## WORK REQUIRED
Extract the full listing verbatim and drop any pictures from your copy.

## DATA BELOW
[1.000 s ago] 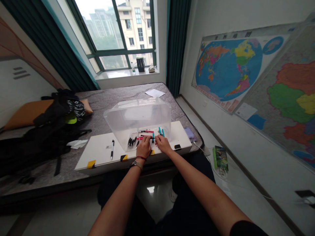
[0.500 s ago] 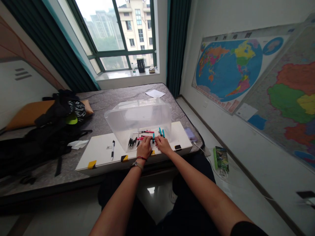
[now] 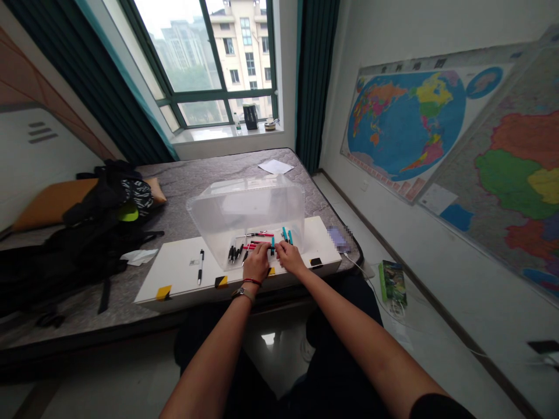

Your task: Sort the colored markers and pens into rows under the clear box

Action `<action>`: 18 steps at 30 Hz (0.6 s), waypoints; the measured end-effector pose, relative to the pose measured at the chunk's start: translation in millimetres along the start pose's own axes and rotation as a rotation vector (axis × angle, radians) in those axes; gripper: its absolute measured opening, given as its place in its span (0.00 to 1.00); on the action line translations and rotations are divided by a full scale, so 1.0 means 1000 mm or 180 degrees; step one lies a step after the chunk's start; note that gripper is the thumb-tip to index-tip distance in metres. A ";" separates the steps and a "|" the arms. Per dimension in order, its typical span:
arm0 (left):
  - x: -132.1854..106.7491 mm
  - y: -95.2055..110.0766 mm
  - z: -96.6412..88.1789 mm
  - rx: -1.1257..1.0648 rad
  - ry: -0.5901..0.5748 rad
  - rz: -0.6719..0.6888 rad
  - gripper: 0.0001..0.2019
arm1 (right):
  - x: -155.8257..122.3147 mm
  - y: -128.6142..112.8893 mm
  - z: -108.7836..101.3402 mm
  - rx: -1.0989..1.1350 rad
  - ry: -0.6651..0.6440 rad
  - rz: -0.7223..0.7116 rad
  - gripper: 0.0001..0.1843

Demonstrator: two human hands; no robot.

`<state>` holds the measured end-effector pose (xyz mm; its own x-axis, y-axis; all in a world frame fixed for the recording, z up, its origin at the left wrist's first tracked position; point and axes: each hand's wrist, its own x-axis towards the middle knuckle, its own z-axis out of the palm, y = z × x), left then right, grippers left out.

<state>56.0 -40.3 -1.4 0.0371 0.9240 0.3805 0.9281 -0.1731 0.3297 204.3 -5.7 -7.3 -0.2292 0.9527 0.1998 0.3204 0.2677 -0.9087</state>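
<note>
My left hand (image 3: 255,263), with a red cord and a watch at the wrist, is closed with its fingertips pinched at the open side of a clear plastic bin (image 3: 244,203). My right hand (image 3: 288,256) is closed just beside it, fingertips almost meeting the left ones. Between them shows a small teal and dark pen (image 3: 272,243), partly covered by the fingers. Inside the tipped bin, several black pens (image 3: 234,254) lie at the left, red pens (image 3: 264,234) in the middle and teal pens (image 3: 287,235) at the right.
A white and black pen (image 3: 200,266) lies on the white box (image 3: 170,265) under the bin. Around it spreads a grey mattress (image 3: 174,180), with black bags (image 3: 87,221), a tissue (image 3: 138,256) and a paper sheet (image 3: 275,166). A white cable (image 3: 362,270) hangs at the right.
Hardly anything differs. Both hands stay together at the bin's front in nearly the same pose, and the pens lie as before.
</note>
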 end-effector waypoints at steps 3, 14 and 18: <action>0.000 -0.001 0.001 0.0018 0.0007 0.0017 0.16 | 0.000 -0.001 0.000 -0.0030 0.0027 0.0015 0.23; 0.000 0.000 0.001 0.0081 -0.0048 -0.0078 0.14 | 0.000 -0.002 0.002 0.0309 0.0044 0.0106 0.13; 0.000 -0.001 0.003 0.0062 0.0013 -0.0058 0.13 | 0.001 -0.001 0.002 0.0241 0.0057 0.0143 0.14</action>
<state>56.0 -39.3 -4.1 0.0187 0.9255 0.3783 0.9356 -0.1496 0.3198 201.5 -5.5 -7.0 -0.1994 0.9661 0.1641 0.2596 0.2136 -0.9418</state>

## ANSWER AREA
[1.000 s ago] 
[0.500 s ago] 
[now] 

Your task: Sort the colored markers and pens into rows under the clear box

Action `<action>`: 18 steps at 30 Hz (0.6 s), waypoints; the measured end-effector pose, relative to the pose measured at the chunk's start: translation in millimetres along the start pose's own axes and rotation as a rotation vector (axis × angle, radians) in those axes; gripper: its absolute measured opening, given as its place in its span (0.00 to 1.00); on the action line translations and rotations are divided by a full scale, so 1.0 means 1000 mm or 180 degrees; step one lies a step after the chunk's start; note that gripper is the thumb-tip to index-tip distance in metres. A ";" separates the steps and a "|" the arms. Per dimension in order, its typical span:
arm0 (left):
  - x: -132.1854..106.7491 mm
  - y: -95.2055..110.0766 mm
  - z: -96.6412..88.1789 mm
  - rx: -1.1257..1.0648 rad
  - ry: -0.5901..0.5748 rad
  - rz: -0.6719..0.6888 rad
  - gripper: 0.0001..0.2019
arm1 (right):
  - x: -155.8257..122.3147 mm
  - y: -128.6142..112.8893 mm
  - z: -108.7836..101.3402 mm
  - rx: -1.0989..1.1350 rad
  - ry: -0.6651..0.6440 rad
  - rz: -0.7223..0.7116 rad
  - gripper: 0.0001..0.1843

Demonstrator: two human hands; no robot.

`<state>` holds the measured end-effector pose (xyz mm; its own x-axis, y-axis; all in a world frame fixed for the recording, z up, its origin at the left wrist's first tracked position; point and axes: each hand's wrist, its own x-axis towards the middle knuckle, its own z-axis out of the palm, y = z × x), left then right, grippers left out.

<state>56.0 -40.3 -1.4 0.0371 0.9240 0.3805 0.9281 -0.1731 0.3297 204.3 -5.7 -7.3 -0.2292 0.9527 0.1998 0.3204 0.2677 -0.9087</state>
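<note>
My left hand (image 3: 255,263), with a red cord and a watch at the wrist, is closed with its fingertips pinched at the open side of a clear plastic bin (image 3: 244,203). My right hand (image 3: 288,256) is closed just beside it, fingertips almost meeting the left ones. Between them shows a small teal and dark pen (image 3: 272,243), partly covered by the fingers. Inside the tipped bin, several black pens (image 3: 234,254) lie at the left, red pens (image 3: 264,234) in the middle and teal pens (image 3: 287,235) at the right.
A white and black pen (image 3: 200,266) lies on the white box (image 3: 170,265) under the bin. Around it spreads a grey mattress (image 3: 174,180), with black bags (image 3: 87,221), a tissue (image 3: 138,256) and a paper sheet (image 3: 275,166). A white cable (image 3: 362,270) hangs at the right.
Hardly anything differs. Both hands stay together at the bin's front in nearly the same pose, and the pens lie as before.
</note>
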 end-effector waypoints at steps 3, 14 and 18: <action>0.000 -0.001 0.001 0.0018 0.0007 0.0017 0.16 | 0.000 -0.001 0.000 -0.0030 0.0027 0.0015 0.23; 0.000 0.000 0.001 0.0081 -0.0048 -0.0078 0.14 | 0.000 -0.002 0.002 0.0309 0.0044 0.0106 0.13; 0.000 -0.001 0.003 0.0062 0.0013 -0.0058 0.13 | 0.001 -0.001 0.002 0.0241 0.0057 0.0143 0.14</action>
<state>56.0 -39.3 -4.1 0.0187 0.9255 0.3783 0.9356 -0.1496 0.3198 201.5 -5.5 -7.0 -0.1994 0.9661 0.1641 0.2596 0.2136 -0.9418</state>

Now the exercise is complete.